A ionosfera apresenta maior dificuldade de modelagem, pois no seu interior a radiação ionizante, gerada principalmente pelas emissões ultravioleta e raios-x do sol, é a causa da existência de elétrons em quantidade suficiente para afetar a propagação de ondas eletromagnéticas. Nesse meio, a velocidade de propagação depende da freqüência da onda, fazendo com que as portadoras e os códigos experimentem diferentes velocidades de propagação.

A distribuição espacial dessas partículas é predominantemente uma função de dois processos: o fotoquímico e o de transporte. O primeiro depende do processo de insolação, influindo na produção e na taxa de decomposição de partículas ionizadas.
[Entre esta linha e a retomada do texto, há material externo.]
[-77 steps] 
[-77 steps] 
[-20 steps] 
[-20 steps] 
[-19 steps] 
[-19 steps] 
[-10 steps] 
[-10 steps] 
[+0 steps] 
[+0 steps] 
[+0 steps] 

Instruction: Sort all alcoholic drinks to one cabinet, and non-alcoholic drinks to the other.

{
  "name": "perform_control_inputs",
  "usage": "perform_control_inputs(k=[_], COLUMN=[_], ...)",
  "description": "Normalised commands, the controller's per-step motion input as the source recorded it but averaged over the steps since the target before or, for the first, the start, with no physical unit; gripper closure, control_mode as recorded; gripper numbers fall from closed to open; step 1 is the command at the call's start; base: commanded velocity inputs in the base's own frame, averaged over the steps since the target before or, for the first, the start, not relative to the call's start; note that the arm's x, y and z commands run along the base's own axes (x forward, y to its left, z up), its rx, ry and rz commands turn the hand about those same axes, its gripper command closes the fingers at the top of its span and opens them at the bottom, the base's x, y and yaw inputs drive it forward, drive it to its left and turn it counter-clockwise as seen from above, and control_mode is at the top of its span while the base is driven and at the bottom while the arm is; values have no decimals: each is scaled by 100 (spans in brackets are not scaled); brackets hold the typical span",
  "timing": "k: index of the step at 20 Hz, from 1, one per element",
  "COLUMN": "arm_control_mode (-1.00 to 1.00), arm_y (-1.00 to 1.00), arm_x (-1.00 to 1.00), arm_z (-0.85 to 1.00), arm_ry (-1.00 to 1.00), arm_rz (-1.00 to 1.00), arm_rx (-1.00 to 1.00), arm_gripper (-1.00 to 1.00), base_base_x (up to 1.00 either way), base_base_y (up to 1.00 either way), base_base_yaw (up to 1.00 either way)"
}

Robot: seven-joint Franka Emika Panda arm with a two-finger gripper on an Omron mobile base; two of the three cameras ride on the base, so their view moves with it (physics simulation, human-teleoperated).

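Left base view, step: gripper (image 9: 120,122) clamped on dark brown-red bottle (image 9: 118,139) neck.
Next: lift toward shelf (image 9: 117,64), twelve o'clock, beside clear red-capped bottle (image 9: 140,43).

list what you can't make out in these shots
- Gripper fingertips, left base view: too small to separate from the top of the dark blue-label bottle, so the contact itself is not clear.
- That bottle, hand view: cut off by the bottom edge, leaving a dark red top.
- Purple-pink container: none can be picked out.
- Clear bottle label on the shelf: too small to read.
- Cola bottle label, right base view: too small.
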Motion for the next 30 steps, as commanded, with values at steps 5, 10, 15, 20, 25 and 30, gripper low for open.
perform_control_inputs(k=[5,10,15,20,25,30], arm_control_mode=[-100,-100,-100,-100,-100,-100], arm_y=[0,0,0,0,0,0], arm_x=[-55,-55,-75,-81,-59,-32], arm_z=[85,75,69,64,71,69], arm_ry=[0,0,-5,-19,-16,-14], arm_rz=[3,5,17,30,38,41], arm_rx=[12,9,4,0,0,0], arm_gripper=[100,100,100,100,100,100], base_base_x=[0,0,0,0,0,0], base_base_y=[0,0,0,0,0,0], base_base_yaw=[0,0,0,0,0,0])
Já o segundo é devido às correntes de elétrons formadas pelo campo geomagnético, causa da movimentação das camadas ionizadas.

Os dois processos criam camadas de gases ionizados em diferentes altitudes e posições. A variação da insolação faz mudar o comportamento das camadas ao longo do dia. Também provocam efeitos diversos o campo geomagnético e a posição da Terra em sua órbita, tendo comportamentos aleatórios e também periódicos.

O estado da ionosfera pode ser descrito pela densidade de elétrons ne, com unidade de número de elétrons por metro cúbico ou por centímetro cúbico. O efeito da ionosfera sobre o sinal, ao longo do caminho que o mesmo percorre, é caracterizado pelo conteúdo eletrônico total (TEC). Uma unidade TEC = 1. 1016 el./m2 = 1 TECU.

O TEC pode variar entre 1016 e 1019 elétrons por m2 ao longo do caminho da onda. Nesta faixa, o efeito nas distâncias medidas com uma freqüência pode atingir a ordem de dezenas de metros. Se for usada dupla freqüência, os efeitos podem ser reduzidos para dimensões de alguns centímetros.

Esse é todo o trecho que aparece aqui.